Jacko’s had its own security. His primary job was to check the doors to be sure they were locked, and look for thieves.

Security at the front door was good, but from time to time one of the petty criminals, gypsies, or desperate homeless who spent their hours in the Leningradsky, Yarolslavsky, or Kazansky railway stations directly across from the hotel made their way in. Petrov was armed, an American.38-millimeter pistol that he had been ordered to buy with his own money.

The rooms of the Leningradskaya were not fancy or particularly well furnished, but they were relatively clean and, by Moscow standards, which were far beyond the reach of Petrov, relatively inexpensive.
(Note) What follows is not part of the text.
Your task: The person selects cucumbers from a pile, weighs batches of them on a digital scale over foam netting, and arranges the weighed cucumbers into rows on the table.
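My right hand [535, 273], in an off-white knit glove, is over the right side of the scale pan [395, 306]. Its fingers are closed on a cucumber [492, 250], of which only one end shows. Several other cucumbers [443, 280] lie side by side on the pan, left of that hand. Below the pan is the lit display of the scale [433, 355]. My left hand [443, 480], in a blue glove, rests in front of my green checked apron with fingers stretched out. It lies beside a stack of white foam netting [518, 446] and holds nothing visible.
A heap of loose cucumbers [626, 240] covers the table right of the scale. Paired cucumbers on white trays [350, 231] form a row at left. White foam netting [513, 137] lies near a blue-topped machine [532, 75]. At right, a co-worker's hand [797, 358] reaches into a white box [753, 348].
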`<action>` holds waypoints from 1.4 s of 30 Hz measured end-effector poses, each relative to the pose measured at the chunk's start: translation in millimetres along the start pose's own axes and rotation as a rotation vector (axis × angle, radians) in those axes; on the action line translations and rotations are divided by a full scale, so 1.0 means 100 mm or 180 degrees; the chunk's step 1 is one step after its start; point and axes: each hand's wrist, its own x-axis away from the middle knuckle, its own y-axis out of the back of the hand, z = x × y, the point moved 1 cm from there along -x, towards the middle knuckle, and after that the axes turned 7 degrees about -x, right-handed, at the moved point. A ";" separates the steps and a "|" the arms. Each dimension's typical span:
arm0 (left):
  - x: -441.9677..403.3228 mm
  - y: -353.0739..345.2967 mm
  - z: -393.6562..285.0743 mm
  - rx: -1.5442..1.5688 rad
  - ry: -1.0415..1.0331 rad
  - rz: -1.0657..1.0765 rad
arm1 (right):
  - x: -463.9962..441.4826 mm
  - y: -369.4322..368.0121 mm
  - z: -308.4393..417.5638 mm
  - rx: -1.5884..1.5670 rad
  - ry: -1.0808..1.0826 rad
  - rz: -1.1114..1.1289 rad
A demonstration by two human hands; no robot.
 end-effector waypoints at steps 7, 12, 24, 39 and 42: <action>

Early in the morning, before the sun was quite ready to rise, Petrov had moved slowly down the halls, hearing or imagining that he heard the loud band in Jacko’s that played every night almost till dawn.

Everything was fine. The cleaning crew was already at work.

Doors were locked. No suspicious people were roaming the halls or hiding in supply closets. The door to the small exercise room was open, which was not unusual. The night staff frequently forgot to lock it. Petrov had a key and was prepared to lock the door when he heard something inside. He went in slowly. The room was dark and had no windows.

Petrov considered calling out but for some reason decided against it. He remembered where the light switch was and moved along the wall to click it. The room went cold-white as the fluo-rescent lights sputtered and tinkled to life. The free weights were in a corner. The machines-treadmill, bicycle, and others which Petrov did not know and did not know how to use-were empty.

He had been about to click off the lights and leave when he heard a sound beyond the door that led to the small shower and toilet. No light was coming under the door. One of the three showers was running. Water was hitting the tiles.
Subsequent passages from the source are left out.